How to use the 401(k) calculator
- Enter your salary, current 401(k) balance and the percent of pay you contribute.
- Set your employer match and the percent of salary it applies up to.
- Pick an expected return and number of years to see your projected balance and breakdown.
Examples
60k salary, 6% contribution, 50% match up to 6%, 7% return, 30 years
salary 60000, contribute 6%, match 50% up to 6%, return 7%, 30 years
Projected balance about 548,987 from 108,000 contributed, 54,000 matched and the rest growth
Getting the full match
salary 80000, contribute 5%, match 100% up to 5%
You add 4,000 a year and the employer adds another 4,000, doubling your contribution
Frequently asked questions
What is an employer 401(k) match?
A match is money your employer adds to your 401(k) based on what you contribute. A common formula is 50 percent of your contributions up to 6 percent of pay, so contributing 6 percent earns an extra 3 percent of salary. It is effectively free money on top of your own savings.
How do I get the full employer match?
Contribute at least up to the match limit. If the plan matches up to 6 percent of pay, contributing 6 percent or more captures the entire match. Contributing less leaves part of that free money on the table every paycheck.
Does contributing more than the match limit help?
Your own balance keeps growing because you are investing more, but the employer match stops at the limit. In this calculator the match is capped at the match limit percent, so contributing above it raises your savings without adding extra match.
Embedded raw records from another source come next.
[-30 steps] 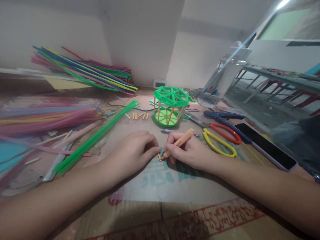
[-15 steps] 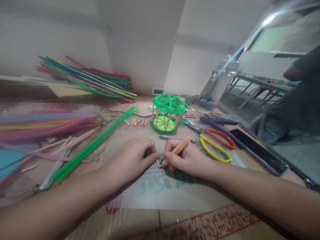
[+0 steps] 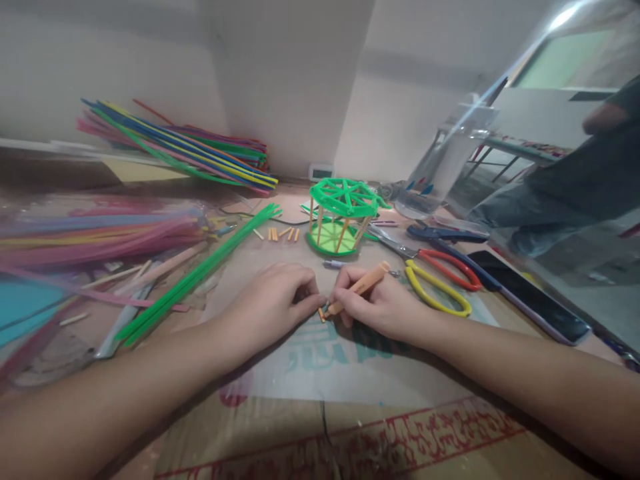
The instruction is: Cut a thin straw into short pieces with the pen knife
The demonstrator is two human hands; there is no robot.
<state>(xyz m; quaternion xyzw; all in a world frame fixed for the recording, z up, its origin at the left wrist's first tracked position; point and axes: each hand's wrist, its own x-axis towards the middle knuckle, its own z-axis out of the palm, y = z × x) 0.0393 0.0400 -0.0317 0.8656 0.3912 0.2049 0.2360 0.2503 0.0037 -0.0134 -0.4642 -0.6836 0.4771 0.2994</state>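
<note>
My right hand (image 3: 373,300) is closed around an orange marker (image 3: 367,280), its tip pointing down and to the left. The tip meets a short orange stick (image 3: 321,315) just above the white sheet (image 3: 320,380). Thumb and fingertips of my left hand (image 3: 280,297) pinch that little stick from the left side. Beyond my hands stands a small round frame (image 3: 345,198) with a green spoked top, thin upright sticks and a green base. Several short orange stick pieces (image 3: 273,234) lie left of the frame.
Scissors (image 3: 440,283) with red and yellow handles, pliers (image 3: 440,233) and a phone (image 3: 535,293) lie at the right. Green pipe cleaners (image 3: 200,277) and bundled colourful ones (image 3: 185,147) are on the left. A water bottle (image 3: 425,180) stands behind; a person (image 3: 565,160) is nearby.
The view has tilted down slightly and shifted left, so things appear higher and further right. Both hands keep their hold on the stick and marker. The person at the right has shifted a little.
</note>
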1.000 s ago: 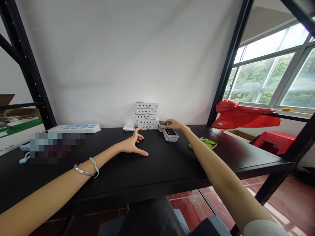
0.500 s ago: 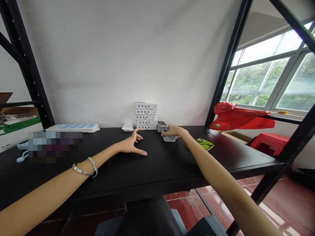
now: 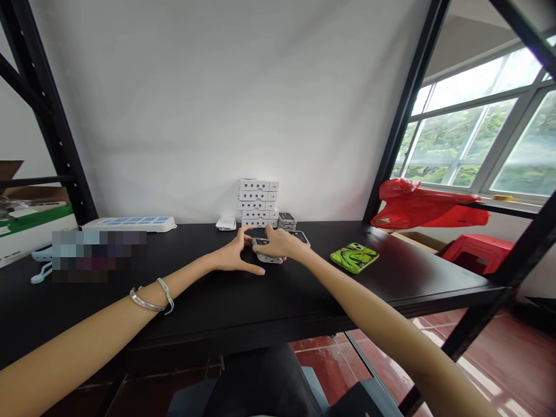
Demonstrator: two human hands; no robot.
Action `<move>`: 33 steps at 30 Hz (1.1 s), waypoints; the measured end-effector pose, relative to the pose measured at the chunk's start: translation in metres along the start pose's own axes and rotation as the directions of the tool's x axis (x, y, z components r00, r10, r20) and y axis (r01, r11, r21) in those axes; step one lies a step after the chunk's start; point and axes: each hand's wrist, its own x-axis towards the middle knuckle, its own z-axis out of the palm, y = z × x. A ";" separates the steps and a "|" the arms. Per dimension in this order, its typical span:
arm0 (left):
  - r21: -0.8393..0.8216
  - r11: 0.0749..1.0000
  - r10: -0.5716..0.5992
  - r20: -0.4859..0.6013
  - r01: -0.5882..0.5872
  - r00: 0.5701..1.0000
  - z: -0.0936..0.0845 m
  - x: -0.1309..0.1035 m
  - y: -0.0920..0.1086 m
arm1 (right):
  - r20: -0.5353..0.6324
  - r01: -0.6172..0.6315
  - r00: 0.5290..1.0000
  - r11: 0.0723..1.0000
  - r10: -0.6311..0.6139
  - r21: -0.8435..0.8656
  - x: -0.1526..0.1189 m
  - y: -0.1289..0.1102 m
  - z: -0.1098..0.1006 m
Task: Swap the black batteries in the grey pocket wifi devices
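Observation:
My right hand (image 3: 280, 243) grips a small flat rounded device (image 3: 269, 259) with a pale rim and a dark top, over the middle of the black table (image 3: 208, 318). Another such device (image 3: 301, 236) shows just behind my right wrist, on the table. My left hand (image 3: 237, 252) is open, fingers and thumb spread, close to the left side of the held device; whether it touches it I cannot tell. Behind both hands stands a stack of small white boxes (image 3: 259, 205). A short stack of similar devices (image 3: 286, 221) sits against its right side.
A phone in a green patterned case (image 3: 355, 258) lies to the right. At the back left are a white power strip (image 3: 130, 225) and small white items (image 3: 226, 223). A green-white carton (image 3: 39, 226) stands far left. Black posts frame the table; a red bag (image 3: 425, 205) hangs right.
My right hand has moved left with a device, toward my left hand, baring the green phone case and another device on the table. My left hand has barely moved.

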 end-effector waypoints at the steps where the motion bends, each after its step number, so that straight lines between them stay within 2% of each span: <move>1: 0.005 1.000 0.003 0.004 -0.003 1.000 0.000 0.000 0.000 | -0.001 0.026 1.000 1.000 -0.026 -0.007 -0.001 -0.005 0.005; 4: 0.013 1.000 0.010 0.024 -0.011 1.000 0.000 -0.001 0.003 | 0.000 0.094 0.996 0.995 -0.094 -0.028 0.000 -0.006 0.010; 8: 0.015 1.000 0.017 0.038 -0.018 0.999 -0.001 -0.001 0.007 | 0.020 0.190 0.982 0.981 -0.189 -0.041 0.008 0.009 0.003; 13: 0.024 1.000 0.010 0.018 -0.011 1.000 0.004 -0.001 0.008 | 0.055 0.295 0.954 0.955 -0.295 0.012 0.018 0.015 0.006; 19: 0.033 0.999 0.002 -0.008 -0.001 1.000 0.005 0.000 0.013 | 0.043 0.249 0.966 0.963 -0.255 0.101 0.023 0.010 0.018; 25: 0.022 1.000 -0.009 -0.031 0.010 0.999 0.005 0.001 0.014 | -0.022 0.268 0.962 0.928 -0.272 0.258 0.016 0.013 0.002; 30: 0.015 1.000 -0.014 -0.034 0.015 0.999 0.006 0.001 0.012 | 0.065 0.307 0.926 0.845 -0.371 0.437 0.009 0.021 -0.012; 33: 0.012 0.999 -0.033 -0.023 0.033 0.999 0.004 0.001 0.011 | 0.085 0.261 0.934 0.825 -0.346 0.501 0.012 0.027 -0.011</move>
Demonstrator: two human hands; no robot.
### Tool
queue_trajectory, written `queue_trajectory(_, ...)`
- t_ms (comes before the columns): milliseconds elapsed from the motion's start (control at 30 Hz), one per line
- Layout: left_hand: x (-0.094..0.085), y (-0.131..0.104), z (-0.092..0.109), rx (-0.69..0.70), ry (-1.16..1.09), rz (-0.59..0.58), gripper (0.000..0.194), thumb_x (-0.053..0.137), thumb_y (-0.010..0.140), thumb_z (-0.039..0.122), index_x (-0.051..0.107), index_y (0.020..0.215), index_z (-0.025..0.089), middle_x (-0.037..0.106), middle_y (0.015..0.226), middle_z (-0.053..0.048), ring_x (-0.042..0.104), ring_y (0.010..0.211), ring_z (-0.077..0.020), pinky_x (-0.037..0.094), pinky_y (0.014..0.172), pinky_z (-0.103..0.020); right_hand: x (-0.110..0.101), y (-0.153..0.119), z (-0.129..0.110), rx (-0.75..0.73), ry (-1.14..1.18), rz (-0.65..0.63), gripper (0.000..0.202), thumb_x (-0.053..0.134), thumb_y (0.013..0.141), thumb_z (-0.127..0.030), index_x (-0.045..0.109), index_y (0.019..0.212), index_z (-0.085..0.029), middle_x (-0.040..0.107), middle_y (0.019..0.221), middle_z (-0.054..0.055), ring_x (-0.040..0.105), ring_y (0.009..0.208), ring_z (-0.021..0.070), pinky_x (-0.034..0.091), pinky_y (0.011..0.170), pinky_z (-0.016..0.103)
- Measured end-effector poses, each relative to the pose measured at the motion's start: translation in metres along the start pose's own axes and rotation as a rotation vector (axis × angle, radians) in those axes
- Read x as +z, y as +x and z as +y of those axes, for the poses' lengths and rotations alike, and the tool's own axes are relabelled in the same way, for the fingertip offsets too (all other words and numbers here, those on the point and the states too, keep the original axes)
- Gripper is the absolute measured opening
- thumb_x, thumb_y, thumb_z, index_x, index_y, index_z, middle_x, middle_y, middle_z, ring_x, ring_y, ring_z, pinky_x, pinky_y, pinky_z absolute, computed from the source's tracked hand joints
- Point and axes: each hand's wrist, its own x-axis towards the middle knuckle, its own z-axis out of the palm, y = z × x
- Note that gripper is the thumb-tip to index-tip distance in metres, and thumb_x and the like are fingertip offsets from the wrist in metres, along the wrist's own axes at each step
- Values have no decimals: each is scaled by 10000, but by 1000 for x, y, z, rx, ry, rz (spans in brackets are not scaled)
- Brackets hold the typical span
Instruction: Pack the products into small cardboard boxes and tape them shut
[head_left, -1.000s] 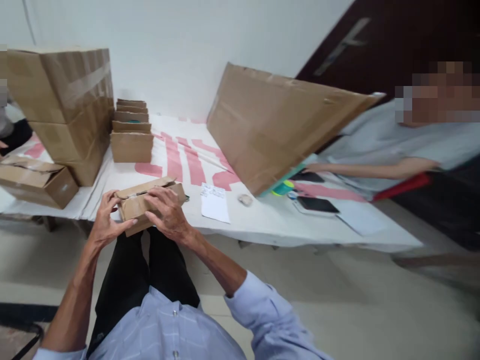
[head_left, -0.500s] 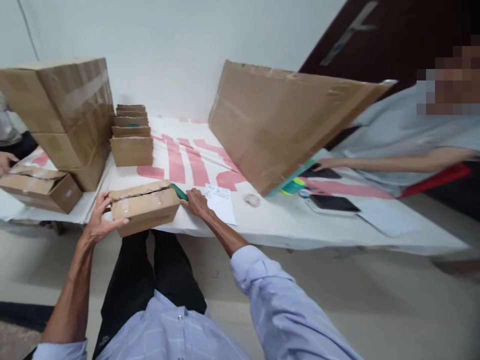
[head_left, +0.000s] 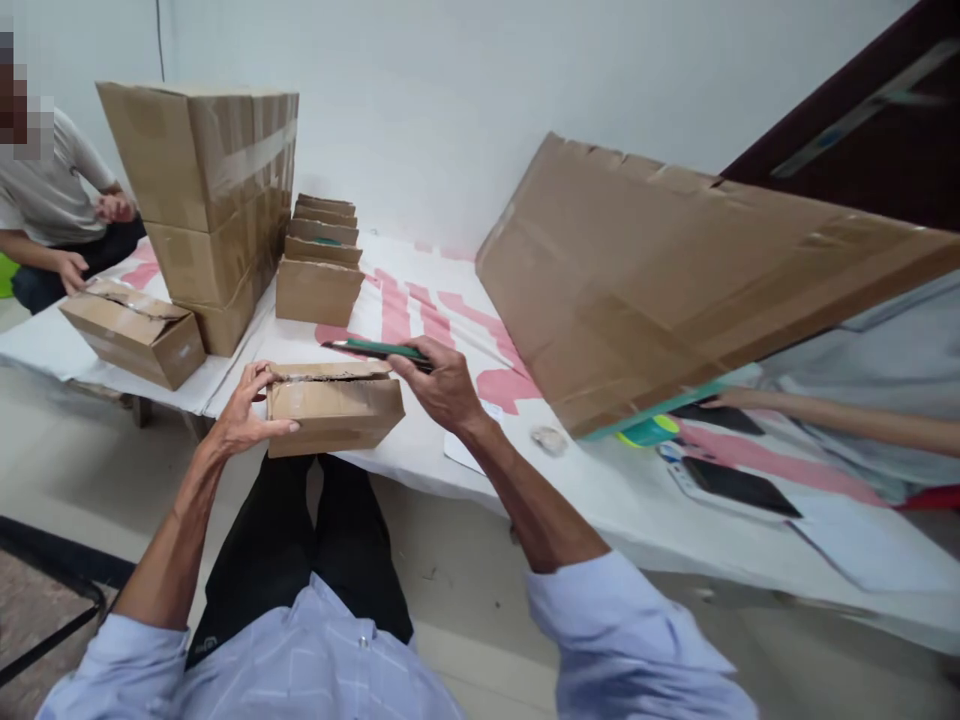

How much can I contribute to a 401(k)?
The IRS sets an annual contribution limit that is adjusted most years, with an additional catch-up amount allowed once you reach age 50. Check the current year limit, since this calculator does not cap your contribution automatically.
Why does a small contribution grow so much over time?
Compounding. Each year your balance earns a return, and that return earns its own return in later years. Over 20 to 30 years the growth can dwarf the amount you actually contributed, which is why starting early matters.
Does this account for taxes, fees or inflation?
No. The result is a nominal projection before taxes, plan fees and inflation. Traditional 401(k) withdrawals are taxed as income in retirement, so treat the balance as a gross estimate of growth at the return you enter.